Nome: Valenciennes Football Club
Fundação: 1913
Site oficial: www.va-fc.com
Estádio: Hainaut (25 mil pessoas)
Técnico: Daniel Sanchez
Colocação em 2011/12: 12º
Competição europeia: não disputa
Destaque: Grégory Pujol
Principais reforços: Francis Massampu (Bayonne), Loris Néry (Saint-Étienne)

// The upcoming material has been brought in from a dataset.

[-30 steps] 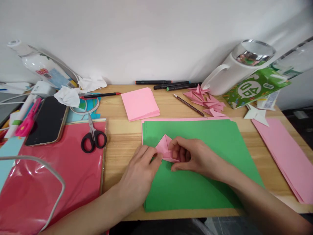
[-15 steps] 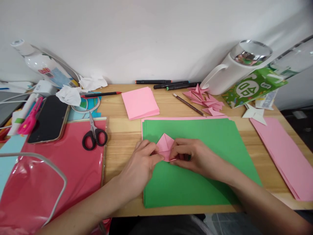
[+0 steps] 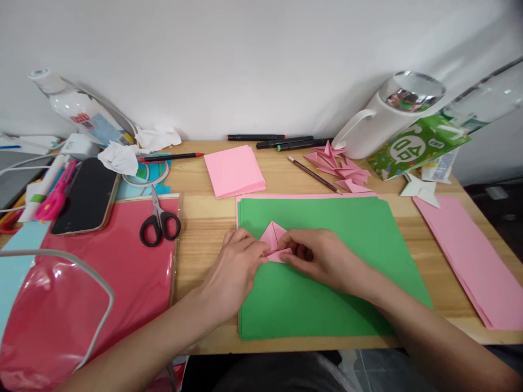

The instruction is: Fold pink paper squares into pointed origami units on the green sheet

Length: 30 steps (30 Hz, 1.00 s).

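While our left hand (image 3: 232, 264) holds the left edge of the small pink folded paper (image 3: 270, 235) between close fingers, our right hand (image 3: 324, 256) pinches its lower right flap. It lies on the large green paper sheets (image 3: 318, 305); for a crisp crease, we should probably align edges before pressing.

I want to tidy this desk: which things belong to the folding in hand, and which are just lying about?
In the job:
- pink paper, held by the left hand and right hand
- green sheets underneath
- probably the pink squares and folded pink pieces

Apparently just lying about:
- scissors, untouched
- phone
- white flask
- crumpled tissues
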Tool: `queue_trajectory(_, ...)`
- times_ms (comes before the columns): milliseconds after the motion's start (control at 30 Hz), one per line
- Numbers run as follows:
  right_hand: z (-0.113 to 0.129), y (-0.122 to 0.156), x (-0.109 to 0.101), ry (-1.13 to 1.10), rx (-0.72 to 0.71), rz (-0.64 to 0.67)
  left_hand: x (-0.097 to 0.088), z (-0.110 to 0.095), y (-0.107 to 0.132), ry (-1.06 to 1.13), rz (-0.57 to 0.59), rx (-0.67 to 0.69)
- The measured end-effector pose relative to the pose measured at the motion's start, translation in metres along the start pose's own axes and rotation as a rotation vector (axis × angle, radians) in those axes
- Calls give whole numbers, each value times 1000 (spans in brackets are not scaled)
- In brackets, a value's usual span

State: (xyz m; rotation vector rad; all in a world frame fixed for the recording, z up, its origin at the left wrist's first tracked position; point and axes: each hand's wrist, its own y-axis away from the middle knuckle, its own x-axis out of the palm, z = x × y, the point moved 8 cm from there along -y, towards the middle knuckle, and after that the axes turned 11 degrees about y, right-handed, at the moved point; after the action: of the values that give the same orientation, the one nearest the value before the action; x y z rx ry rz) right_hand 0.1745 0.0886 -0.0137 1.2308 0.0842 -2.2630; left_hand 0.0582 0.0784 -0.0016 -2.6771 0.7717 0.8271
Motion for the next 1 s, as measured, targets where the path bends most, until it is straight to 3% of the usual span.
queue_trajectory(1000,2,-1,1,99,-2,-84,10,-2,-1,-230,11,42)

Objetivo na temporada: evitar o rebaixamento

Para 2012/13, o Valenciennes procura encontrar sua identidade. O clube perdeu muito de sua força com a saída de Renaud Cohade, um de seus principais jogadores, para o Saint-Étienne e está um busca da confiança perdida. Acostumado a figurar no meio da tabela e sem correr grandes riscos, mas também sem protagonizar grandes campanhas. O medo de que este panorama mude aumentou. O VA viu vários outros atletas se despedindo do clube e não conseguiu encontrar substitutos. A necessidade de fazer algum dinheiro deixa a diretoria de mãos atadas e os próprios jogadores reconhecem a limitação do elenco, ainda mais sem aquele que era o grande responsável por pensar seu jogo.

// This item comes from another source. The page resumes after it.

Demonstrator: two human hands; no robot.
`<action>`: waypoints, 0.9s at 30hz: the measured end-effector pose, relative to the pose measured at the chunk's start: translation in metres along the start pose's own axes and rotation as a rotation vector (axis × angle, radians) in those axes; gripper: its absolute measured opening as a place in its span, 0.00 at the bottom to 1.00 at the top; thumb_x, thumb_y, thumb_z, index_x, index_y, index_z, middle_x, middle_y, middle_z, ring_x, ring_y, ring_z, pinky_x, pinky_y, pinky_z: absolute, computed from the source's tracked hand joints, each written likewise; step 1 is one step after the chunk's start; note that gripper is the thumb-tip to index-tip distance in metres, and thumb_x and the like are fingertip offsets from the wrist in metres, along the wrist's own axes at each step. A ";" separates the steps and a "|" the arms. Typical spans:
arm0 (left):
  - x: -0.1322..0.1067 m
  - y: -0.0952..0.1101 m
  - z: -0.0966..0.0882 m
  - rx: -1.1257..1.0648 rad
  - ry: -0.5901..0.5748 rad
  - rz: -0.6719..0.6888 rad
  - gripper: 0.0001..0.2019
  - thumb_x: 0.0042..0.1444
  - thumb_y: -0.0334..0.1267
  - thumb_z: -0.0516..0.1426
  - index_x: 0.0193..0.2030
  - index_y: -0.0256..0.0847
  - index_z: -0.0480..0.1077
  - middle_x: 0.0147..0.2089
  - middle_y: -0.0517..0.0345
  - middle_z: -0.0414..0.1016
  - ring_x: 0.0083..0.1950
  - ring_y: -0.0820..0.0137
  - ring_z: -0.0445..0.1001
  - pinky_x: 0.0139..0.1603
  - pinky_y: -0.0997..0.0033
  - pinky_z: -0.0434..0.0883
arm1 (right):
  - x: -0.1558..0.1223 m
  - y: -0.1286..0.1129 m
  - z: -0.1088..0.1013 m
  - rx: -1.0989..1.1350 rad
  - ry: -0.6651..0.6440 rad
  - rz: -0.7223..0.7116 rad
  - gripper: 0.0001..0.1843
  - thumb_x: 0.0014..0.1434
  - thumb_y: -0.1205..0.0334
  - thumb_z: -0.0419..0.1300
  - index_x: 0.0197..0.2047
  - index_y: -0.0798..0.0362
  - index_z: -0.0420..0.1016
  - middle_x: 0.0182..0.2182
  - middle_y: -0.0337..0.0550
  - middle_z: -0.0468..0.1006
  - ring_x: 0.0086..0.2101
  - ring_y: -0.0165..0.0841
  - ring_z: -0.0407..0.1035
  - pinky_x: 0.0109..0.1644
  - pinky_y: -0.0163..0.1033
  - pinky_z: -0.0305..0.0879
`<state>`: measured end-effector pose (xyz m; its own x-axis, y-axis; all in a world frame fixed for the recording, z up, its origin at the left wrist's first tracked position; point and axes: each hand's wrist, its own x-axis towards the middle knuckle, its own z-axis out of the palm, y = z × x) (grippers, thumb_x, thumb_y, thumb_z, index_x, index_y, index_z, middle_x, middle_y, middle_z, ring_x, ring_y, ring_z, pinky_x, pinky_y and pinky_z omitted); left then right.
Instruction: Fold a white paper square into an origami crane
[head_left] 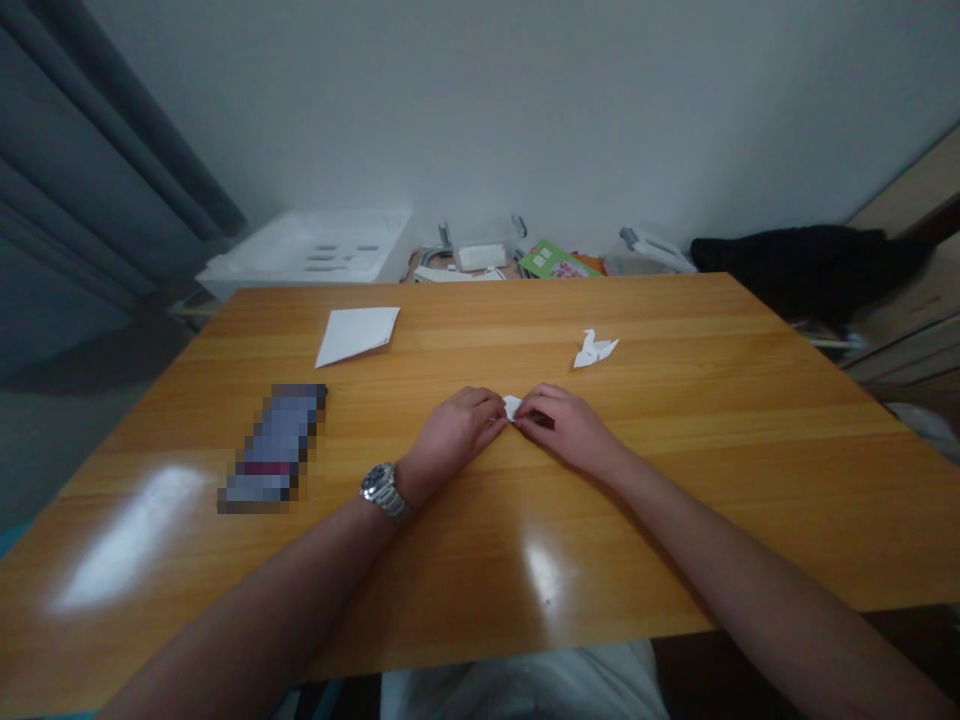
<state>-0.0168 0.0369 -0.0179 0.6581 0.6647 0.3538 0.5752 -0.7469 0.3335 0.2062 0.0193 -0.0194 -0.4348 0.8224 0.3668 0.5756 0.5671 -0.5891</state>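
Between my fingertips at the middle of the table is a small folded piece of white paper [512, 407]. My left hand [463, 425], with a metal watch [384, 491] on its wrist, pinches the paper's left side. On the other side my right hand [559, 420] is closed on the paper's right edge. The fingers cover most of the paper, so its full shape is hidden. Beyond my right hand stands a white paper bird [595, 349], apart from both hands.
A stack of white paper [358, 333] lies at the back left of the wooden table [480, 560]. Nearer, on the left, is a blurred-out phone-like slab [276, 445]. Behind the table are a white foam tray [315, 245], a green booklet [559, 262] and dark cloth [810, 262].
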 end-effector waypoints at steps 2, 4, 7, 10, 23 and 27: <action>0.001 0.000 0.001 -0.027 0.012 -0.031 0.08 0.70 0.39 0.55 0.44 0.39 0.74 0.47 0.50 0.78 0.49 0.62 0.75 0.52 0.60 0.73 | 0.001 0.000 0.001 0.015 0.006 0.030 0.04 0.64 0.67 0.63 0.36 0.52 0.78 0.36 0.45 0.77 0.39 0.37 0.72 0.44 0.42 0.68; 0.003 0.001 0.001 -0.051 0.014 -0.064 0.07 0.69 0.38 0.56 0.43 0.38 0.73 0.46 0.50 0.77 0.48 0.62 0.74 0.51 0.61 0.73 | 0.003 -0.001 0.001 0.015 0.006 0.063 0.05 0.64 0.67 0.63 0.35 0.53 0.77 0.35 0.45 0.77 0.37 0.36 0.72 0.42 0.41 0.68; 0.004 0.002 0.002 -0.087 0.023 -0.100 0.05 0.68 0.36 0.57 0.41 0.38 0.73 0.45 0.51 0.76 0.47 0.63 0.74 0.50 0.62 0.72 | 0.004 -0.002 0.002 0.022 0.013 0.104 0.03 0.63 0.68 0.63 0.36 0.53 0.77 0.35 0.44 0.76 0.36 0.36 0.71 0.41 0.40 0.67; 0.004 0.001 0.003 -0.103 0.035 -0.124 0.05 0.68 0.36 0.57 0.41 0.39 0.72 0.44 0.53 0.75 0.47 0.63 0.73 0.50 0.63 0.71 | 0.004 -0.002 0.002 0.040 0.026 0.090 0.03 0.63 0.70 0.63 0.39 0.52 0.77 0.36 0.43 0.76 0.36 0.35 0.71 0.41 0.39 0.67; 0.006 0.005 -0.001 -0.069 0.038 -0.162 0.06 0.68 0.36 0.58 0.42 0.39 0.75 0.45 0.53 0.76 0.46 0.65 0.75 0.48 0.66 0.72 | 0.001 0.008 -0.004 -0.230 -0.053 -0.182 0.07 0.68 0.66 0.60 0.41 0.55 0.81 0.44 0.52 0.80 0.46 0.40 0.74 0.51 0.45 0.71; 0.002 0.002 -0.006 0.038 -0.055 -0.012 0.12 0.71 0.40 0.53 0.48 0.39 0.76 0.48 0.52 0.79 0.49 0.64 0.77 0.51 0.64 0.74 | -0.002 0.010 -0.006 -0.319 -0.072 -0.208 0.10 0.69 0.66 0.58 0.44 0.54 0.82 0.45 0.50 0.82 0.45 0.39 0.76 0.49 0.44 0.73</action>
<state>-0.0171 0.0368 -0.0118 0.6761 0.6725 0.3009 0.6007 -0.7397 0.3034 0.2172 0.0239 -0.0214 -0.6063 0.6894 0.3963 0.6516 0.7164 -0.2493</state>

Sem Cohade e sem alguém com a capacidade de exercer sua função com um mínimo de qualidade, o Valenciennes está órfão de criatividade em seu meio-campo. A qualidade no passe e aquela referência necessária no setor ofensivo também desapareceram. Os amistosos de pré-temporada deixaram a torcida bastante preocupada. Foram cinco partidas contra equipes pequenas e o VA teve um saldo desastroso: dois empates e três derrotas. Resta depositar as esperanças no retorno de Grégory Pujol, recuperado após sofrer uma grave lesão e ficara cerca de oito meses afastado dos gramados. O atacante deve desempenhar papel ainda mais importante para o time. Ele pode atuar mais recuado, ocupando a lacuna deixada por Cohade. Mesmo assim, o Valenciennes perderia força em um ataque que já ressentia de um goleador. O clube usa um cobertor curto e corre grande risco de não sobreviver ao rigoroso inverno que vem pela frente.